Thu Apr 9 05:52:38 UTC 2009

Ivan Voras wrote:
> Ivan Voras wrote:
> 
>> * Are the issues on the list still there?
>> * Are there any new issues?
>> * Is somebody running ZFS in production (non-trivial loads) with
>> success? What architecture / RAM / load / applications used?
>> * How is your memory load? (does it leave enough memory for other services)
> 
> also: what configuration (RAIDZ, mirror, etc.?)

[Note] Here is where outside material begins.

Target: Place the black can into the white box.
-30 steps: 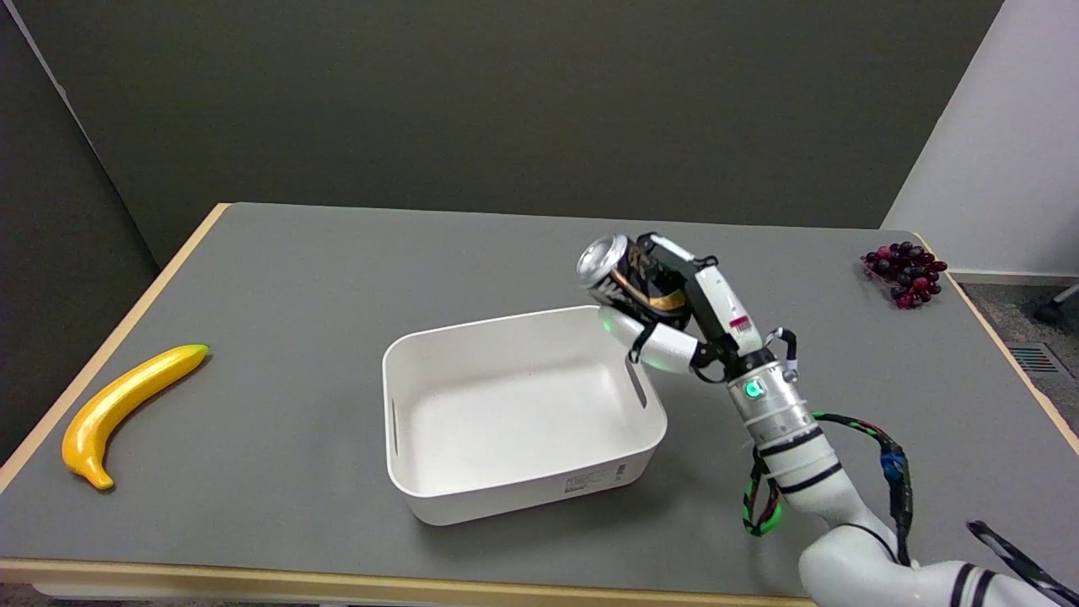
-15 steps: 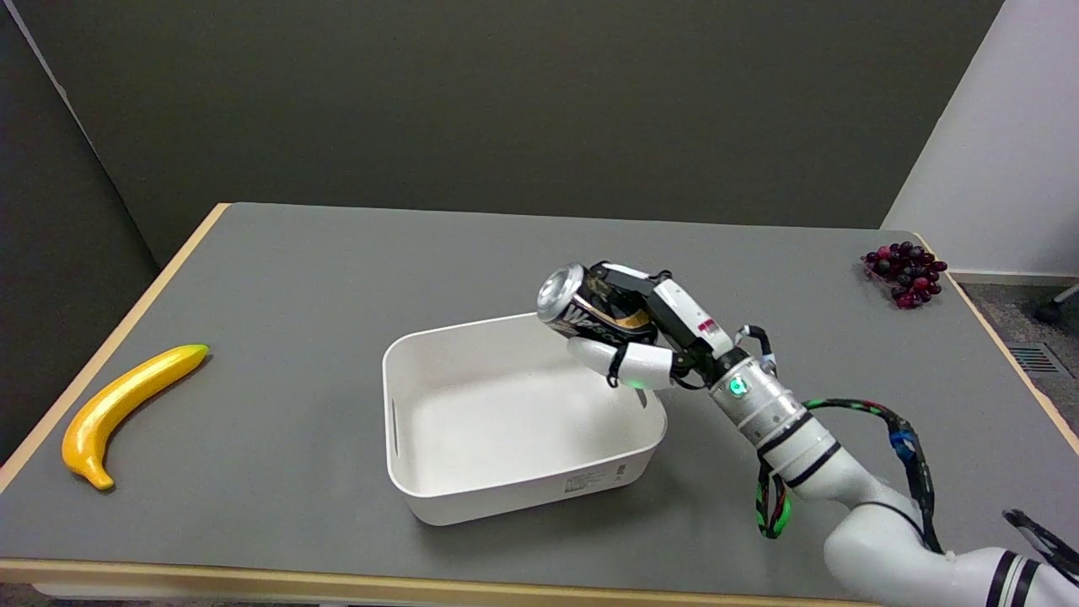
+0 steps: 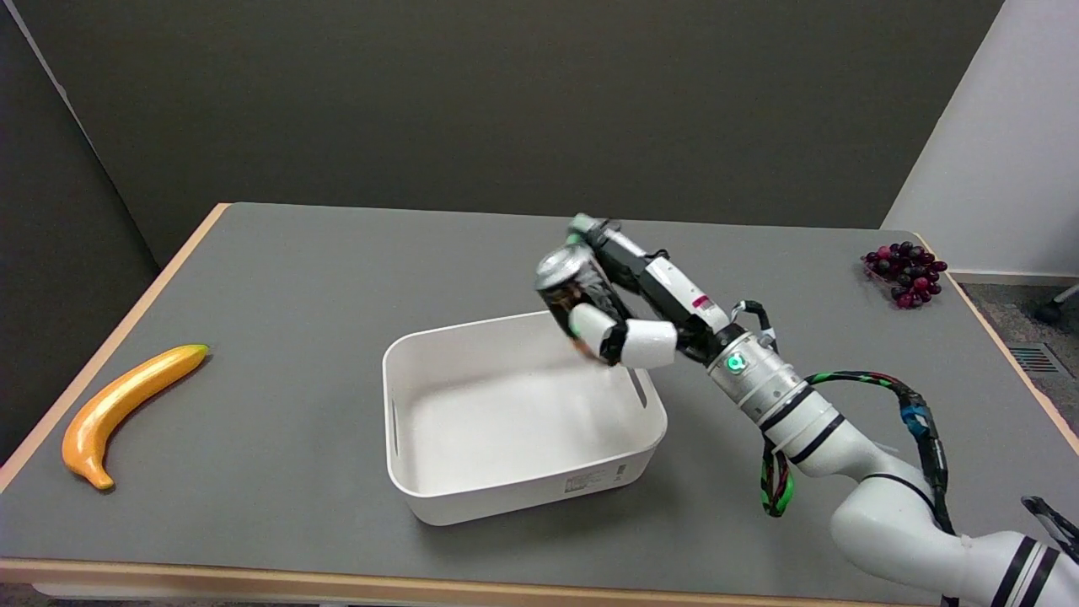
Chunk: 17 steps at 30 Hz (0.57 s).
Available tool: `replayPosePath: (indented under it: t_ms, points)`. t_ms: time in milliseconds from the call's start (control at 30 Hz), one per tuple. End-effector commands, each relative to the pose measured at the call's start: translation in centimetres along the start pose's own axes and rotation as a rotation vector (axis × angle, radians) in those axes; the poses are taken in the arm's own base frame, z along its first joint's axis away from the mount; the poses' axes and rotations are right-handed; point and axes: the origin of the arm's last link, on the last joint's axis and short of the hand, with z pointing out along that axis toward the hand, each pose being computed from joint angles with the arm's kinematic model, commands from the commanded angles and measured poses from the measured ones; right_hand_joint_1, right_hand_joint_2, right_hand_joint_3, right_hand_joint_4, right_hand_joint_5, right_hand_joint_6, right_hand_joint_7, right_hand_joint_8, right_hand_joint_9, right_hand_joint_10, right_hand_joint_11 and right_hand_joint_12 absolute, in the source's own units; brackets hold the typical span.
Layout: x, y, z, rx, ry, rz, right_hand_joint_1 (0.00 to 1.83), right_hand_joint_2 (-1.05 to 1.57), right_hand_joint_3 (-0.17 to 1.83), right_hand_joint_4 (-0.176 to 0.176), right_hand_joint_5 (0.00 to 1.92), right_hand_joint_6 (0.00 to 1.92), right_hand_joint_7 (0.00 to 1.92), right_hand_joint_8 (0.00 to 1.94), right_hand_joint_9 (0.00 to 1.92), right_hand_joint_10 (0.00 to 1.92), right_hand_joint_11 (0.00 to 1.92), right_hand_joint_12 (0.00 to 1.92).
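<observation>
The black can with a silver top hangs tilted in the air above the far right corner of the white box, top end pointing up and left. My right hand holds it from the right. The thumb lies across the can's lower end, and the other fingers stretch out along its far side. The can is slightly blurred. The box stands open and holds nothing, at the middle of the grey table.
A yellow banana lies near the table's left edge. A bunch of dark red grapes sits at the far right corner. My right arm crosses the table's near right part.
My right hand has carried the can left from beside the box's far right corner to above it. The can has tipped more upright, and the upper fingers have straightened.
</observation>
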Motion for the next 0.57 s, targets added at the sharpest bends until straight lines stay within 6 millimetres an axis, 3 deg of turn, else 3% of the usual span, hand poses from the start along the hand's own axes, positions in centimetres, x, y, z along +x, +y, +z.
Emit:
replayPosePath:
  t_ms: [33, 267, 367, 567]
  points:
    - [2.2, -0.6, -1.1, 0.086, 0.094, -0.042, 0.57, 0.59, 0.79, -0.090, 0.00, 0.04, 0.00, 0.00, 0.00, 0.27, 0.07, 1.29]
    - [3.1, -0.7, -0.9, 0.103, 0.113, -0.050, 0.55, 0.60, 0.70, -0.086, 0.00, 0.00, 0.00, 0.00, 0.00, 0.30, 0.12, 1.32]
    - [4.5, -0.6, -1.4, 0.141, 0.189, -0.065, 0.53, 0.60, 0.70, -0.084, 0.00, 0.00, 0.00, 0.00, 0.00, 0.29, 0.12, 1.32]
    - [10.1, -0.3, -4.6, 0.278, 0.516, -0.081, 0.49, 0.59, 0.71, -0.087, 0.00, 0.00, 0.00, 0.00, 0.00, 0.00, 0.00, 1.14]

With 7.0 and 7.1 I had frequent livelocks with ZFS when it was unable to 
get more memory from the kernel.  Tuning kmem up to 768K helped but 
didn't 100% eliminate the issues... still had to reboot systems every 
few weeks.  Since most were either in a redundant cluster or personal 
machines, I kinda lived with it.

With the increase in default kmem size in 7.2, I removed the kmem_size 
tuning and have not had a single ZFS-related hang since.  The only 
tuning I use is vfs.zfs.arc_max="100M" and disabling prefetch (but 
leaving zil on) -- and I'm seriously considering throwing those two out 
(or at least raising arc_max) and seeing what happens.  I'm much happier 
with how 7.2's ZFS behaves than 7.1's.  It's definitely "getting 
there"... with one catch (see below).

Anyone running an up-to-date STABLE -- on amd64, anyway -- should 
consider removing kmem_size tweaks from their loader.conf...  You don't 
need 8.x for that, just 7.2-prerelease/beta.  I don't know about i386, 
I'd be a bit nervous about ZFS on i386 given how much memory it wants on 
amd64...

There is a significant issue with MySQL InnoDB logs getting corrupted if 
the system ever does crash/lose power/etc, very reproducible on demand 
on multiple 7.2/7.1/7.0 machines, but is not reproducible in HEAD and 
its newer ZFS v13 (which is why I never opened a pr on it).  For now any 
MySQL masters I run must stay on UFS2, because of that showstopper... 
if anyone wants to try to look at it, I can open a pr or send more 
details, just ask.

I have seen one file get corrupted in a zpool, in two separate instances 
(different machines each time), but was never able to reproduce it ever 
again.  Next time it happens I'll dig into it a bit more.

This is on about seven Core 2 Quad boxes with 8 GB of memory (some have 
only 4) and amd64.  Most disk IO is writing http logs, which can get 
pretty busy on our webservers (usually hundreds of apache processes plus 
nginx, previously lighttpd, serving a few thousand concurrent hits)... 
plus some light maildir, some not-so-light rsync at night...  Most are 
simple mirrored pairs of SATA disks.  A few are hardware raid10 (LSI 
SAS, 3ware SAS) and ZFS is given just a single device... even though I 
know that's not optimal (two hardware raid1's or jbod would be more 
reliable)... those are personal boxes and not production though.   I'm 
not brave enough to attempt booting off of ZFS yet; I use a small 
gmirrored UFS2 for /.  I'm not swapping to ZFS either.